Michael Arehart (“Arehart”) was the designated beneficiary on his mother’s IRA. When his mother died, those funds were transferred to an inherited IRA for Arehart’s benefit. Shortly after the receipt of the inherited IRA, Arehart filed a voluntary petition for chapter 7 bankruptcy relief.
Arehart claimed the inherited IRA was wholly exempt pursuant to Idaho Code § 11-604A
The Trustee argued that the inherited IRA, based on Clark v. Rameker, 573 U.S. 122 (2014), was not exempt.
Arehart argued that the Idaho statute is not as narrowly written as the statute interpreted in Clark, relying on In re McClelland, 2008 WL 89901 (Bankr.
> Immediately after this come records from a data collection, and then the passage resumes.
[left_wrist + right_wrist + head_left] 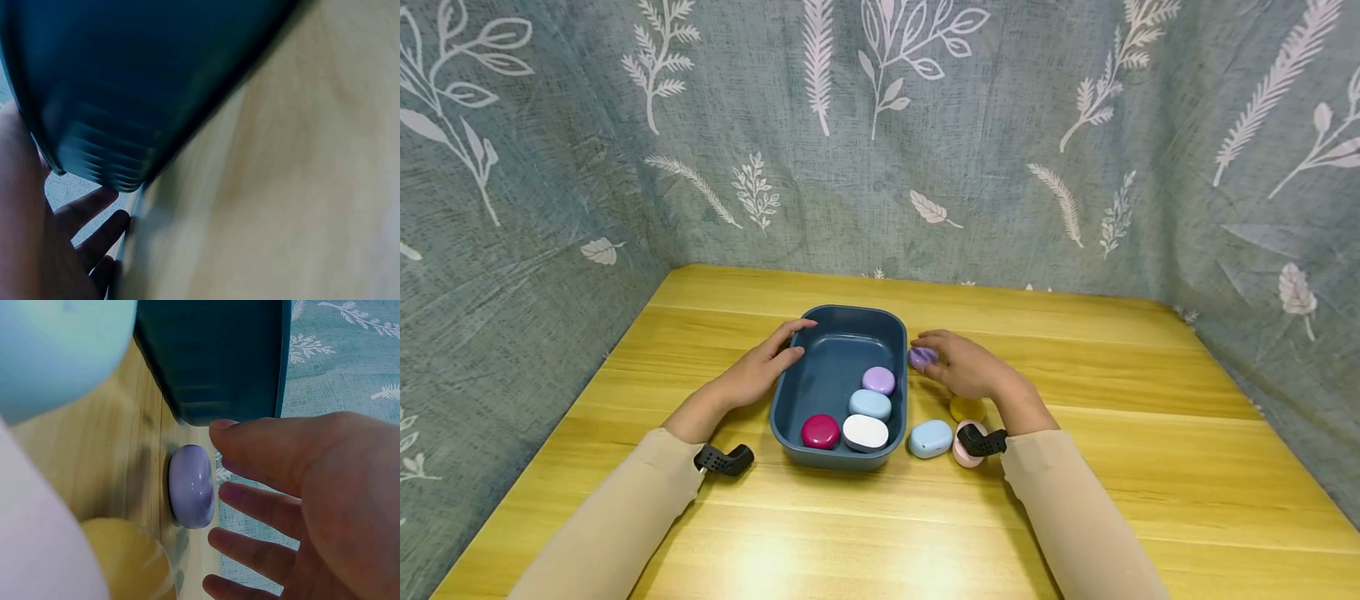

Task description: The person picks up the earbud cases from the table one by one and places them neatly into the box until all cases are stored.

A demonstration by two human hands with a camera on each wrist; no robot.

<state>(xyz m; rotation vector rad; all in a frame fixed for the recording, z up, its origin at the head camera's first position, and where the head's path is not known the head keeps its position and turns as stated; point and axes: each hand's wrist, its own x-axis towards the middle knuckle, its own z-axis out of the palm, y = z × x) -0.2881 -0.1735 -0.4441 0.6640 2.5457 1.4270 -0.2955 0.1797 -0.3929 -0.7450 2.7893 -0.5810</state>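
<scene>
A dark blue rectangular bin (838, 460) stands on the table. Inside it lie a crimson rounded case (821, 432), a white one (865, 432), a light blue one (870, 404) and a lilac one (878, 380). My left hand (752, 372) is at the bin's left side, thumb and fingers spread at the rim. Just right of the bin, a purple rounded case (191, 486) rests on the table. My right hand (966, 364) hovers about it with fingers apart; in the right wrist view a gap shows between fingertips and case.
Nearer the front, right of the bin, sit a light blue case (930, 439), a pink case (967, 454) partly behind the wrist camera, and a yellow case (967, 408) partly under my right wrist. Leaf-patterned curtains (880, 208) hang around the wooden table (1112, 375).
</scene>
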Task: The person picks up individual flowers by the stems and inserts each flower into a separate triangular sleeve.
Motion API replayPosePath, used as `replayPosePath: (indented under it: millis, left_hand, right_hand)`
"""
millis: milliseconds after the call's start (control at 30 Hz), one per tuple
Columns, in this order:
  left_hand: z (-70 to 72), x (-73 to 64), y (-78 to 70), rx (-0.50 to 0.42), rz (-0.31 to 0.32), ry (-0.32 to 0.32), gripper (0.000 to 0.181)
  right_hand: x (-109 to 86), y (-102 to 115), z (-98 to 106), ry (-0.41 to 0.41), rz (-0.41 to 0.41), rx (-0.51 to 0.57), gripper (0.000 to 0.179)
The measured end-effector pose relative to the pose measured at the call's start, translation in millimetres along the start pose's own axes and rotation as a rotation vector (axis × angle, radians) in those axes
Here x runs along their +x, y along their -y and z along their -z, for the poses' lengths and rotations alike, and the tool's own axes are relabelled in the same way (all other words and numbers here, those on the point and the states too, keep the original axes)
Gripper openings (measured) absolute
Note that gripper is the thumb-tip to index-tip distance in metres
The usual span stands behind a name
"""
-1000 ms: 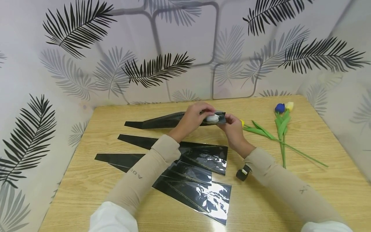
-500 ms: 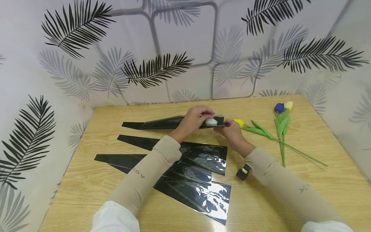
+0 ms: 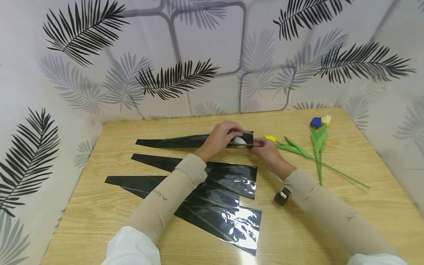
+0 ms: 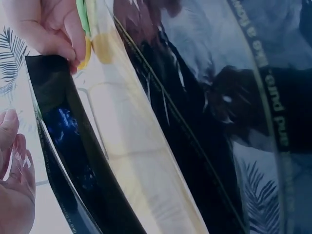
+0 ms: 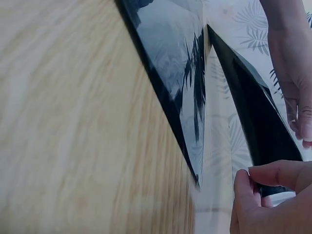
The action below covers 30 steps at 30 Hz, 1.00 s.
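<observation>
A long tapered black flower sleeve (image 3: 195, 140) lies across the back of the table, with a white tulip head (image 3: 239, 140) showing inside its wide right end. From above, my left hand (image 3: 220, 137) reaches over the sleeve beside the tulip, thumb and fingers pinching its clear film. At the wide end, my right hand (image 3: 269, 150) pinches the edge of the sleeve. The left wrist view shows the right fingers (image 4: 73, 41) on the black end of the sleeve (image 4: 63, 112). In the right wrist view, thumb and finger meet at the sleeve's edge. The tulip's stem is hidden.
Several more black-and-clear sleeves (image 3: 235, 180) lie spread in front, under the left forearm. A yellow tulip (image 3: 269, 138) lies right beside the right hand. Blue (image 3: 315, 122) and white tulips (image 3: 326, 120) lie farther right, stems crossing. A small black device (image 3: 281, 197) hangs at the right wrist.
The sleeve's wide end has come down slightly and shifted left. Less of the white tulip head shows beside the left fingers. My right hand has lowered a little with the sleeve's edge.
</observation>
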<state>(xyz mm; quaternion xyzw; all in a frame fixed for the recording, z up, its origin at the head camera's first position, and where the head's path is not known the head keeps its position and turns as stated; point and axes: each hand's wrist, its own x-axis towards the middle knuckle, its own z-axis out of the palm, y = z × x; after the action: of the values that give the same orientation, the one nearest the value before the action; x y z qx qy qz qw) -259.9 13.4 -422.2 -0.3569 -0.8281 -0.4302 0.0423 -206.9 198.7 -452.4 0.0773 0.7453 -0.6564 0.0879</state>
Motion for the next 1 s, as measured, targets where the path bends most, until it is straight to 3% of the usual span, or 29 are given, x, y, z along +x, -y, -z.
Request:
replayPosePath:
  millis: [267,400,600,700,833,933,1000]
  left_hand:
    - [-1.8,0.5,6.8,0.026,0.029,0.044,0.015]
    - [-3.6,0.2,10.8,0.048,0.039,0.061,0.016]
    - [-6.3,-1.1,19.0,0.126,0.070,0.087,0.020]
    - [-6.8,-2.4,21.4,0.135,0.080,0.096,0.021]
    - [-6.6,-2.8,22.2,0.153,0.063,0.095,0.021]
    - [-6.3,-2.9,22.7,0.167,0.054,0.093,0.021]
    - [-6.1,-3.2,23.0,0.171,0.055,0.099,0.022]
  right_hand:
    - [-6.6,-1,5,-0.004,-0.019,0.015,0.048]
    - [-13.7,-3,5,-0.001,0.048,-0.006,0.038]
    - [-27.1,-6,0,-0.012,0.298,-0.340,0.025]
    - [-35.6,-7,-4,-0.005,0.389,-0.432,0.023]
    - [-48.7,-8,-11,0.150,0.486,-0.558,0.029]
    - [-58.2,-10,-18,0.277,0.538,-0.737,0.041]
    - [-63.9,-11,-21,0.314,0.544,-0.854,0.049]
D. Idaho 2008), which held that inherited IRAs are exempt under Idaho Code § 11-604A. Unlike the statute described in Clark, the Idaho statute does not require a finding that the funds in the account or plan be “retirement funds;” rather, the language that the Idaho legislature used to create the exemption captures more than an individual account owner’s retirement income and includes the beneficiary’s interest in an inherited account as well.
Relying on McClelland, the Court found that Idaho Code § 11-604A is written broadly enough so as to encompass inherited IRAs, exempting them from bankruptcy.
Bloomberg Law. Case: Inherited IRA Exempt from Bankruptcy Under State Law (Bankr. D. Idaho) (IRC § 408), Jan. 15, 2019.
In re Arehart, No. 17-01678-TLM (Bankr. D. Idaho Jan. 10, 2019).